▶ _Requirement_
Set down the full listing below word for word; pictures stay out of the copy.
Collected material below:
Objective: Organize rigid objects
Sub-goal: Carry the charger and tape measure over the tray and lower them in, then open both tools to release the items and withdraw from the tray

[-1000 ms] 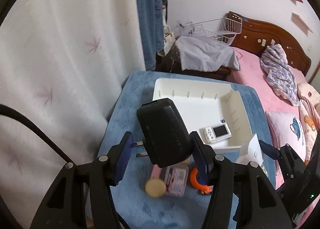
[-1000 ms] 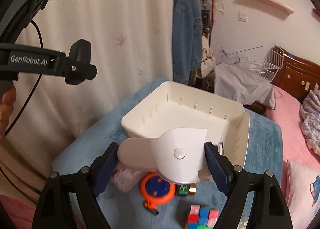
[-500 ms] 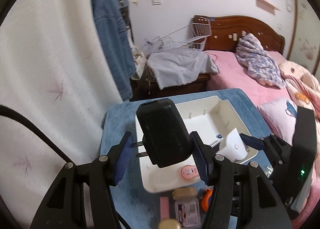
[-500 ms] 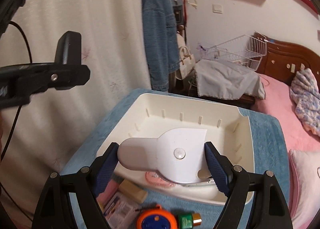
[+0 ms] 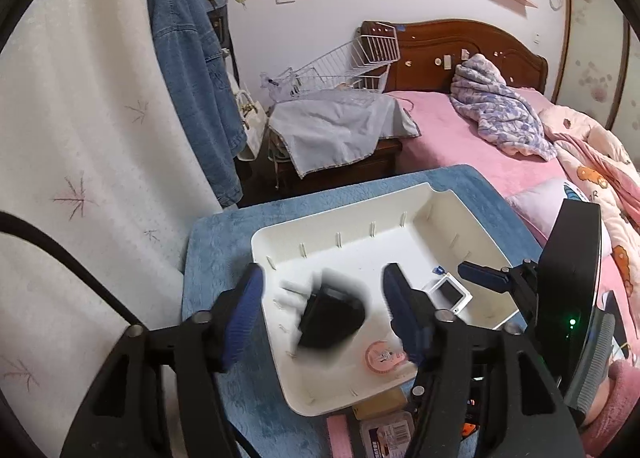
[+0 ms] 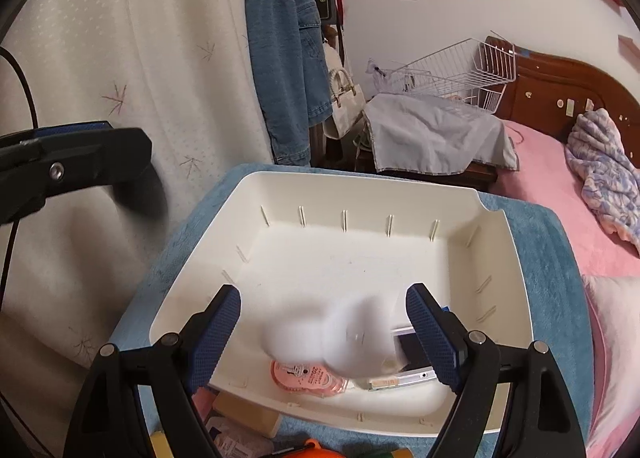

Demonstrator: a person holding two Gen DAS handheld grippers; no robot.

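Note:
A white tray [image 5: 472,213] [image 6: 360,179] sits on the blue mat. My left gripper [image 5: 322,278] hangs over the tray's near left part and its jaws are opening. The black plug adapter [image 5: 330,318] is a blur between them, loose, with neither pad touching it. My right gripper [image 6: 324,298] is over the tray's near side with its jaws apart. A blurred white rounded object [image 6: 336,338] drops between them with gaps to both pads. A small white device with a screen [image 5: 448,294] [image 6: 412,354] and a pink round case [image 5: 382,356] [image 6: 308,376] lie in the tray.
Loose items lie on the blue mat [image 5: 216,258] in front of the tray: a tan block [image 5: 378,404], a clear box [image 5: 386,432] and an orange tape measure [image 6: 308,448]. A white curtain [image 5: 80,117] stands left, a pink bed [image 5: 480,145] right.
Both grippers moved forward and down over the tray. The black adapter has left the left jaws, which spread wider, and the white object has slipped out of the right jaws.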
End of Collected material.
▶ _Solution to the problem_
Objective: Organize rigid objects
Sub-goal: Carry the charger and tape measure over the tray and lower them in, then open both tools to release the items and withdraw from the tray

[-1000 ms] 
[-1000 ms] 
[-500 ms] 
[-500 ms] 
[+0 ms] 
[+0 ms] 

Demonstrator: a person holding two Gen DAS handheld grippers; no robot.

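Note:
A white tray [image 5: 472,213] [image 6: 360,179] sits on the blue mat. My left gripper [image 5: 322,278] hangs over the tray's near left part and its jaws are opening. The black plug adapter [image 5: 330,318] is a blur between them, loose, with neither pad touching it. My right gripper [image 6: 324,298] is over the tray's near side with its jaws apart. A blurred white rounded object [image 6: 336,338] drops between them with gaps to both pads. A small white device with a screen [image 5: 448,294] [image 6: 412,354] and a pink round case [image 5: 382,356] [image 6: 308,376] lie in the tray.
Loose items lie on the blue mat [image 5: 216,258] in front of the tray: a tan block [image 5: 378,404], a clear box [image 5: 386,432] and an orange tape measure [image 6: 308,448]. A white curtain [image 5: 80,117] stands left, a pink bed [image 5: 480,145] right.
Both grippers moved forward and down over the tray. The black adapter has left the left jaws, which spread wider, and the white object has slipped out of the right jaws.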

No additional lines are needed for this answer.